Obstructions to reversing Lagrangian surgery in Lagrangian fillings

TL;DR

This paper investigates the limitations of reversing Lagrangian surgery in Legendrian knot fillings, showing that certain immersed fillings cannot be obtained from simpler ones, and introduces obstructions based on augmentation counts.

Contribution

It establishes obstructions to reversing Lagrangian surgery by linking immersed fillings to Lagrangian cobordisms and augmentation counts.

Findings

Not all immersed, Maslov-zero, exact Lagrangian fillings can be obtained by reversing surgery.

A connection between immersed fillings with zero-action double points and embedded Lagrangian cobordisms is established.

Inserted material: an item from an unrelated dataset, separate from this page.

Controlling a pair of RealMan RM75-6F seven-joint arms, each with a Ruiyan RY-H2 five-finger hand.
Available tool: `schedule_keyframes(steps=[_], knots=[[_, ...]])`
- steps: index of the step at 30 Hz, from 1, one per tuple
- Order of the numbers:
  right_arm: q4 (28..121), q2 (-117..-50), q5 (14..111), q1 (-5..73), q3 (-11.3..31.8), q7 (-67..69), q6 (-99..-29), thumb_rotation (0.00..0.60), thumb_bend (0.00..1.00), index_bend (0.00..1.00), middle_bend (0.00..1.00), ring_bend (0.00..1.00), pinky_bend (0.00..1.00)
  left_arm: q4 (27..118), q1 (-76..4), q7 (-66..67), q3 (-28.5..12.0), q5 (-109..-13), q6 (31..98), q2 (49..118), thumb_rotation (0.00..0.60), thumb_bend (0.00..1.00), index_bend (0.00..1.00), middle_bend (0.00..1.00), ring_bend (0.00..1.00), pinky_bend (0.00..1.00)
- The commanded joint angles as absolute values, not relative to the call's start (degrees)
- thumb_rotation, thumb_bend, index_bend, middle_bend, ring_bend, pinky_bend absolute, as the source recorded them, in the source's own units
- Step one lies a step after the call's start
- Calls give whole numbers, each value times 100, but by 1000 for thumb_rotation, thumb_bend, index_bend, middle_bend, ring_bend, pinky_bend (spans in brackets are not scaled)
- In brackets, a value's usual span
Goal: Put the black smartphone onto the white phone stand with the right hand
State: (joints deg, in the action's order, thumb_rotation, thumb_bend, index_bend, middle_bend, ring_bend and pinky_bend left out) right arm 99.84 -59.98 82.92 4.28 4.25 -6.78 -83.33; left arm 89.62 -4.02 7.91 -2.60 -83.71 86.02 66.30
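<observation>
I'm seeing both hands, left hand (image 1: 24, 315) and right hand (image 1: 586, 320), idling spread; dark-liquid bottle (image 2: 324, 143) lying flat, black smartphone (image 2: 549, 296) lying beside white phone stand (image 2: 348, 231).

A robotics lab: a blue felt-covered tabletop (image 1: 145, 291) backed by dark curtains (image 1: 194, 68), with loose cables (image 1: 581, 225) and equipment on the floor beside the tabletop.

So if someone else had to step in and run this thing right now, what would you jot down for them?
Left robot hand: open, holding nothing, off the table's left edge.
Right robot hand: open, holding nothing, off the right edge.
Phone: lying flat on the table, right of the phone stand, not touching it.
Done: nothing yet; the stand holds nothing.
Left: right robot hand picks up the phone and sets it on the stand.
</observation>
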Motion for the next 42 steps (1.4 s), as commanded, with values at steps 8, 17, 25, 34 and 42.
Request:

Augmentation counts provide obstructions to the existence of certain Lagrangian cobordisms.

Abstract

Given an immersed, Maslov-$0$, exact Lagrangian filling of a Legendrian knot, if the filling has a vanishing index and action double point, then through Lagrangian surgery it is possible to obtain a new immersed, Maslov-$0$, exact Lagrangian filling with one less double point and with genus increased by one. We show that it is not always possible to reverse the Lagrangian surgery: not every immersed, Maslov-$0$, exact Lagrangian filling with genus $g \geq 1$ and $p$ double points can be obtained from such a Lagrangian surgery on a filling of genus $g-1$ with $p+1$ double points. To show this, we establish the connection between the existence of an immersed, Maslov-$0$, exact Lagrangian filling of a Legendrian $\Lambda$ that has $p$ double points with action $0$ and the existence of an embedded, Maslov-$0$, exact Lagrangian cobordism from $p$ copies of a Hopf link to $\Lambda$. We then prove that a count of augmentations provides an obstruction to the existence of embedded, Maslov-$0$, exact Lagrangian cobordisms between Legendrian links.